Against such an ideal are arrayed all the forces of the world. Christ and Christ-like men have held up such an ideal to humanity; and the sorrow of it is that, the moment that such thoughts have won for themselves the incredible and instant power that they do win among mortals, men of impure motive, who have desired the power more than the service, have seized upon the source, have fenced it off, have systematized its distribution, have enriched themselves by withholding and denying it to all but those who can pay a price, if not of wealth, at all events of submission and obedience and recognition.

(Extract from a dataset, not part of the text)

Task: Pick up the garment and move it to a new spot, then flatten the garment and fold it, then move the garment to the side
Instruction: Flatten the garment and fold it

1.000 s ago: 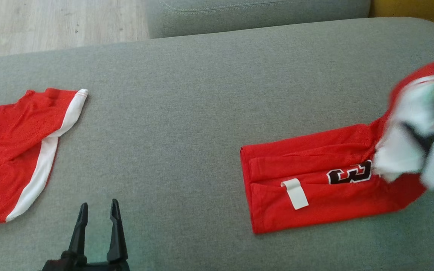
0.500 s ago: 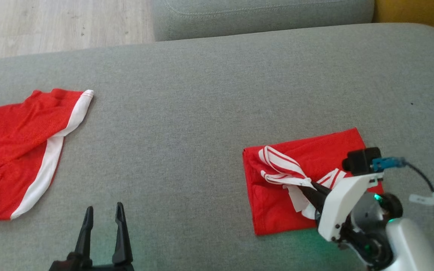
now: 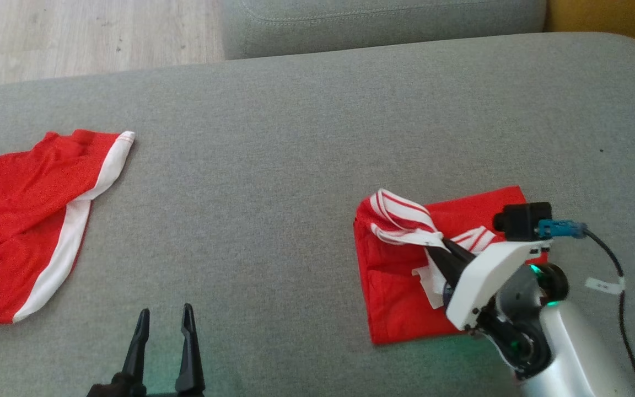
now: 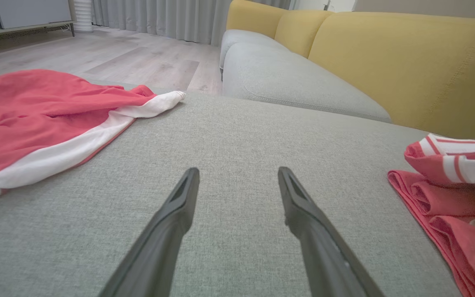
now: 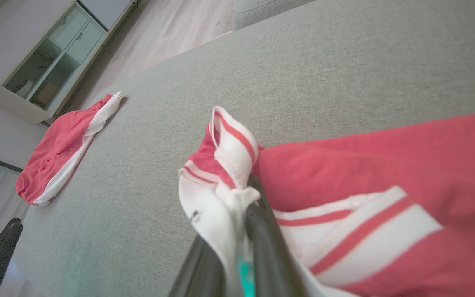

A man who desires the true priesthood may perhaps find it readiest to his hand in some ecclesiastical organization; yet there he is surrounded by danger; his impulses are repressed; he must sacrifice them for the sake of the caste to which he belongs; he is told to be cautious and prudent; he is praised and rewarded for being conventional. But a man may also take such a consecration for himself, as a king takes a crown from the altar and crowns himself with might; he need not require it at the hands of another. If a man resolves not to live for himself or his own ambitions, but to walk up and down in the earth, praising simplicity and virtue and the love of God wherever he sees it, protesting against tyranny and selfishness, bearing others' burdens as far as he can, he may exercise the priesthood of God. Such men are to be found in every Church, and even holding the highest places in them; but such a priesthood is found, though perhaps few suspect it, by thousands among women where it is found by tens among men. Perhaps it may be said that if a man adds the tenderness of a woman to the serene strength of a man, he is best fitted for the task; but the truth lies in the fact that the qualities for the exercise of such an influence are to be found far more commonly among women than among men, though accompanied as a rule by less consciousness of it, and little desire to exercise it officially; indeed it is the very absence of egotism among women, the absence of the personal claim, that makes them less effective than they otherwise might be, because they do not hold an object or an aim dear enough. They desire to achieve, rather than to be known to have achieved; and yet in this unperceptive world, human beings are apt to choose for their guides and counsellors people whom they know by reputation, rather than those whom they know familiarly. And thus mere recognition often brings with it a power of wider influence, because people are apt to trust the judgment of others rather than their own. In seeking for an adviser, men are apt to consider who has the greatest reputation for wisdom, rather than whom they themselves have found wisest; and thus the man who seeks for influence often attains it, because he has a wider circle of those who recommend him. It is this absence of independent judgment that gives strength to the self-seeking priest; while the natural priesthood of women is less recognized because it is attended with no advertisement.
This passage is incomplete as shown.